We can practice architecture like a honeybee or a hornet. Most architects are honey bees, but Rem Koolhaas is a hornet: he stings you where no one else does (1). Koolhaas is, above all, an interviewer. His interviews contribute to his architectural production as a way of working, thinking and speculating. Moreover, they are a part of the oral history of architecture, a discipline that remains largely unexamined and on which, nevertheless, Koolhaas’ architecture of conversations is based. He began this work between 1963 and 1968, when he did interviews for the Dutch newspaper Haagse Post. Beyond the biographical, the interview is one of his most frequent working formats, and he began in an era of explosion of publications and other media that established the modern architectural canon by illustrating McLuhan’s proposition that “the medium is the message”. What Koolhaas demonstrates through his interviews is how to decipher history, to interpret the architecture of others and to include issues that have previously been left outside of the discipline.
This thesis attempts to rectify the omission of Koolhaas’ role as an interviewer. In order to accomplish this task, it was necessary to review an entire oral archive from which certain voices and stories were absent in the architectural history record, despite being the product or consequence of his work. This can be done by analysing both his questions and the answers he obtained, as well as the focus of attention of the media when Koolhaas himself was interviewed. The aim of this work is not to draw linguistic lessons from journalistic techniques that can be applied in architectural practice, but to show that Koolhaas’ interviewing technique is a vehicle for the production of critical thinking. The aim is to show that his interviews perform a practical, theoretical, and critical function, and to thus contribute to the understanding of the essayistic, instrumental, and speculative value of oral transmission as a design tool in itself.

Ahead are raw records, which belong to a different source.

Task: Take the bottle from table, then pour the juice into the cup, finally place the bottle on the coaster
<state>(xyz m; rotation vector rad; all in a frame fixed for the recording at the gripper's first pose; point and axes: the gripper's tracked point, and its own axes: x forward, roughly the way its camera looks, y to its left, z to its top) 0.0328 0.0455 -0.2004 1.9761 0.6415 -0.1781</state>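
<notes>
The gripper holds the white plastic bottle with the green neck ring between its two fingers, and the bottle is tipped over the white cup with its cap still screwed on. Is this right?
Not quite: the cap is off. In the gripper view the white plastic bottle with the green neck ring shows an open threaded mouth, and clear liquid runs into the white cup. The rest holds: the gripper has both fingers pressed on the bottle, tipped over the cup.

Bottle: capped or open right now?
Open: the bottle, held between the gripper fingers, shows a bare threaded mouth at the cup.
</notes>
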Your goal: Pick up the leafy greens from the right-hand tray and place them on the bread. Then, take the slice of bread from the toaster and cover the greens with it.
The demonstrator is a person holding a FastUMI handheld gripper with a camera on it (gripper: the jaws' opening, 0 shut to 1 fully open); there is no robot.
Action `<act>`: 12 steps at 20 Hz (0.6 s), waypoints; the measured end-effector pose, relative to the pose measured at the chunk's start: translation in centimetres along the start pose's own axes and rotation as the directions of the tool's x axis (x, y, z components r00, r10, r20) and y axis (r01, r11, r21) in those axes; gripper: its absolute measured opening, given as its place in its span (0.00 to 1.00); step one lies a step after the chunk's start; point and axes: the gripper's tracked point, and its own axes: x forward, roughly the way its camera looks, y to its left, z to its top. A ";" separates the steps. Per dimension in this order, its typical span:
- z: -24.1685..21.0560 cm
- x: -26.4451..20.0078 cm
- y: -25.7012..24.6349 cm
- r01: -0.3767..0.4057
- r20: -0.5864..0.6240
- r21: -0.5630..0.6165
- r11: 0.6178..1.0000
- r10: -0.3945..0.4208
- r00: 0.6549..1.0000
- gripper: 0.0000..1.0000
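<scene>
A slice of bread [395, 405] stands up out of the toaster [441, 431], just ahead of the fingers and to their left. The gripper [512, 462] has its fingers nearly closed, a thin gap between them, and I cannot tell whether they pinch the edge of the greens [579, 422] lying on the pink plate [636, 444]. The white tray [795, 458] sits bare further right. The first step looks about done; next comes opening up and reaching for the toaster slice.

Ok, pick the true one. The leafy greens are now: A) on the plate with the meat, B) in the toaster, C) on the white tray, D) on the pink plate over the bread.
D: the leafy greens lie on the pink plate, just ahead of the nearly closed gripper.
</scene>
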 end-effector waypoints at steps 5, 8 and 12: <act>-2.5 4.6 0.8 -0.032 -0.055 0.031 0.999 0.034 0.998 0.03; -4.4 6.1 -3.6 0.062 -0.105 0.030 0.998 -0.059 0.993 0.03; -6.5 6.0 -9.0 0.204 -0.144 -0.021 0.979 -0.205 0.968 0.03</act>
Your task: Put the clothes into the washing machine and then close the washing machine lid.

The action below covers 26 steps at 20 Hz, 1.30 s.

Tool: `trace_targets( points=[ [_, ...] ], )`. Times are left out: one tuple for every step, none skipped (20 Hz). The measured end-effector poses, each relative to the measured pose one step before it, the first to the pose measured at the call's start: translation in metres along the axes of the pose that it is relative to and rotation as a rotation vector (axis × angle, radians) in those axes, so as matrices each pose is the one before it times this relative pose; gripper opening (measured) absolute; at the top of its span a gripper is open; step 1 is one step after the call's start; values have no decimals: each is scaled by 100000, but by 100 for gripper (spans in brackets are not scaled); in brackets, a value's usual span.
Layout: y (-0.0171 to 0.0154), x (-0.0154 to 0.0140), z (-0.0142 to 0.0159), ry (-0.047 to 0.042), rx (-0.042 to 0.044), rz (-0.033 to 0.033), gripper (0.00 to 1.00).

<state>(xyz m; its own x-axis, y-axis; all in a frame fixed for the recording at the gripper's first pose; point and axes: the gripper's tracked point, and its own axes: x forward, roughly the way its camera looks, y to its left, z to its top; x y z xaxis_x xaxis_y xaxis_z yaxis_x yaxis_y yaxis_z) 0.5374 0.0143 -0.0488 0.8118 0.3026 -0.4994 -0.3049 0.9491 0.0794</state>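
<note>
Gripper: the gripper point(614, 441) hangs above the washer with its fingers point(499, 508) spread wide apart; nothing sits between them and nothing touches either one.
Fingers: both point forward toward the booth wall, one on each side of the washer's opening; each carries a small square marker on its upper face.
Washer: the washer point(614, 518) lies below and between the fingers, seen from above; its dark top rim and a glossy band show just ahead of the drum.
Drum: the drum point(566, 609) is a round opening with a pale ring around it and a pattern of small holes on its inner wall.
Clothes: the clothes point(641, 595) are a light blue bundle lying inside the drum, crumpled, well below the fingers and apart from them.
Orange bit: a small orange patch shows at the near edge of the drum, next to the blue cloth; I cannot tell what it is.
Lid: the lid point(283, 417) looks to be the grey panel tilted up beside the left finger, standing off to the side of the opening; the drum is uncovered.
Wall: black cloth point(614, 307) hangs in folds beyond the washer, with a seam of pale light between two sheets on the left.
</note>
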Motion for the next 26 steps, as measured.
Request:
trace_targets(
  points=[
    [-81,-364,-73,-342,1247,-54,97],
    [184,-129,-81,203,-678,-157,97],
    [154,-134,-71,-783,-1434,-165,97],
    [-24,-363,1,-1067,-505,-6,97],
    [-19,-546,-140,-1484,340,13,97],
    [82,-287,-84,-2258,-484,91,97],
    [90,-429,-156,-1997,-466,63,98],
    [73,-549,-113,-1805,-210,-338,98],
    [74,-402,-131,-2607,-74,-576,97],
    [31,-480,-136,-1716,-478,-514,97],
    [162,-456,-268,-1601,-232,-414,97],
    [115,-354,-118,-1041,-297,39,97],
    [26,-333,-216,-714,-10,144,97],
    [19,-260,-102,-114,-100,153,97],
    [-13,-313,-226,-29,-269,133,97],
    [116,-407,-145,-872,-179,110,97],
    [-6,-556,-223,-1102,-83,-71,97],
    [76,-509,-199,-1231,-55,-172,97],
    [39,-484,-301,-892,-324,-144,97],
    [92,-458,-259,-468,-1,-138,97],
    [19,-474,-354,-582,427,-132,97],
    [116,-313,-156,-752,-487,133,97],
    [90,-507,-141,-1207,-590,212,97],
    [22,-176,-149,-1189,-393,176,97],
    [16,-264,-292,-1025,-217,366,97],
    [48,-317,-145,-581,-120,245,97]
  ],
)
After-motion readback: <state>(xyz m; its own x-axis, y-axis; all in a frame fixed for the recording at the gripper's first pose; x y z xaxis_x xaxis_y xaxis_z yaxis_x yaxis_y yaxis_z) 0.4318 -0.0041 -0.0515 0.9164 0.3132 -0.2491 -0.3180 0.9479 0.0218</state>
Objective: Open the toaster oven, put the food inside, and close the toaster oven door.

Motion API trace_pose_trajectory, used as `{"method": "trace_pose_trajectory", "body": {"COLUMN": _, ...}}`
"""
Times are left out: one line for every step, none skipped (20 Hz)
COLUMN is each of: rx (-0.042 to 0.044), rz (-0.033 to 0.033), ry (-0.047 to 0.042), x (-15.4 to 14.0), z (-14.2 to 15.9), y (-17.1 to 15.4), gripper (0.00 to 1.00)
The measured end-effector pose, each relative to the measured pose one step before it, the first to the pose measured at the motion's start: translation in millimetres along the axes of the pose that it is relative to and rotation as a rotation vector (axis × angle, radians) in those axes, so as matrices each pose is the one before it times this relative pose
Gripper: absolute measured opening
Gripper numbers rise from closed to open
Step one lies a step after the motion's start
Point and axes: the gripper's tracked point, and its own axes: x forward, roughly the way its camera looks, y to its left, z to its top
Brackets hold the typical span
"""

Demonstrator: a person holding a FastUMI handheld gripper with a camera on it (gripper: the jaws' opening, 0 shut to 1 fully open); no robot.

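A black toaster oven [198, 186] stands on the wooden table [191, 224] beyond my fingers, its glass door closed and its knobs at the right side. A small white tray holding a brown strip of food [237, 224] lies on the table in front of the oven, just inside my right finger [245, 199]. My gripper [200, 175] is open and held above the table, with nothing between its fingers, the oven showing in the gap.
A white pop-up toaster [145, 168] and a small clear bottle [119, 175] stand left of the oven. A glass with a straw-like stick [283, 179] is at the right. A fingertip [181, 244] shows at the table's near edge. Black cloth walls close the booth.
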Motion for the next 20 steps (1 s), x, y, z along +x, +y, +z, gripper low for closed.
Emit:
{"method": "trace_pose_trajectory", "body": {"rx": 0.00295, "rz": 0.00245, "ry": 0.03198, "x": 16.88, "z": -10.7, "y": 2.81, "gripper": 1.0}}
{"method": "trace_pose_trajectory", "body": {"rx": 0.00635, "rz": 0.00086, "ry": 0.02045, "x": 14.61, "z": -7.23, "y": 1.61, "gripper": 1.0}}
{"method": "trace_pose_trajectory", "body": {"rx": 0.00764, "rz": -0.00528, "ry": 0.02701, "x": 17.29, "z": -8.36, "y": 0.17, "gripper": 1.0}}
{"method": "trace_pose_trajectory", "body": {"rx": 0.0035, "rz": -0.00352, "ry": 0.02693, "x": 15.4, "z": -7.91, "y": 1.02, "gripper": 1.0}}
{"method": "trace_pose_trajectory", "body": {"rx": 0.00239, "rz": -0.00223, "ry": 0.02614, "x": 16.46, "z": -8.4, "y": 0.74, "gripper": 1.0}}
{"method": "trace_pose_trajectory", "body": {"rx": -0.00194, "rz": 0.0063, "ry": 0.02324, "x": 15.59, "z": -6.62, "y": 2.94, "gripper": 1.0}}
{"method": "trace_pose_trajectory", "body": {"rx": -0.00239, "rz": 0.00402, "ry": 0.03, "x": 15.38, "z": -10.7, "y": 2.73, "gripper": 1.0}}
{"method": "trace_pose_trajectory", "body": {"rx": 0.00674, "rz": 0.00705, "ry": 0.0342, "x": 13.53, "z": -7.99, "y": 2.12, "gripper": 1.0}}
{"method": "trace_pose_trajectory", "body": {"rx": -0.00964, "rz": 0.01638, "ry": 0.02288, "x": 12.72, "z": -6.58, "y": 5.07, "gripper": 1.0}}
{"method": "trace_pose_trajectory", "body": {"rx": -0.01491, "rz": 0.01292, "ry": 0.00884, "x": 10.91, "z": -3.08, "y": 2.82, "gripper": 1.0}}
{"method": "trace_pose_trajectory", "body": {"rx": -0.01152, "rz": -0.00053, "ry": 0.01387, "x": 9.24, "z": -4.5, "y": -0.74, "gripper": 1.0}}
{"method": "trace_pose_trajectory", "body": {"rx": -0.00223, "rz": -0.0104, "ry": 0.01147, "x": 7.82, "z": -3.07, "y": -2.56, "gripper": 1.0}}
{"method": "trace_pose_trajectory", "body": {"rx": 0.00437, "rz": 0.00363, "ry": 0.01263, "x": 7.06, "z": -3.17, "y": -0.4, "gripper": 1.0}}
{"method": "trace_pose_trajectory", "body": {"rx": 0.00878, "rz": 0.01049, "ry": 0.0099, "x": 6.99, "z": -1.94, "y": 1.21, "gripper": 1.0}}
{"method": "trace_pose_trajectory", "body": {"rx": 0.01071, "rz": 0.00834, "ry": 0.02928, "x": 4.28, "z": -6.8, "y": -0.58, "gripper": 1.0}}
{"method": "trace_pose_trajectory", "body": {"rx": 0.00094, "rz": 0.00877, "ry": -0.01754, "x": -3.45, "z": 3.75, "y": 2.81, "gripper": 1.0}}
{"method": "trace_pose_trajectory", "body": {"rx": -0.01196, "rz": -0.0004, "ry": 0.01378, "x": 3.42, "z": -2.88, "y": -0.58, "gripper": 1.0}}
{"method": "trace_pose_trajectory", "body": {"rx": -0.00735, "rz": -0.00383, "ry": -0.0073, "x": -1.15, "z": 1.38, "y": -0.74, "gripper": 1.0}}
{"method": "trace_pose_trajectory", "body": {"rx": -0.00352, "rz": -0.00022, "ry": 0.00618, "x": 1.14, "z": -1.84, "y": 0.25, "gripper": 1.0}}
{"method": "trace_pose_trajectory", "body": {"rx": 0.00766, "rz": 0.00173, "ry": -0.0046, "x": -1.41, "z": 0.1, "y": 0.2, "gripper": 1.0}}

The first part of this thesis deals with the literary form of the interview as an epistemological form and the context of a little researched architectural interview as a fertile ground for the study of the discipline. The second part will provide specific details of the interviews conducted by Koolhaas: what is the product, its categorisation and, finally, its significance in culture. These spoken resources, far from being a fetish, represent the theoretical classification of an architecture that applies orality as a method of work, design, thought, and exploration. Just as some architectural historians and writers have advocated and endeavoured to write alternative and more inclusive architectural stories, Rem before Koolhaas adds that of an oral architecture, of a multifaceted architect who is at the same time an interviewer.
Keywords: oral architecture, interview, journalism, Rem Koolhaas, Haagse Post
(1) KOOLHAAS, Rem; FLOTHUIS, Trino and MULISCH, Harry: Honeybees and hornets. Haagse Post talks to Harry Mulisch. In: Haagse Post (Politiek/Literatuur). Amsterdam: Bonaventura, September 24, 1966, p. 8.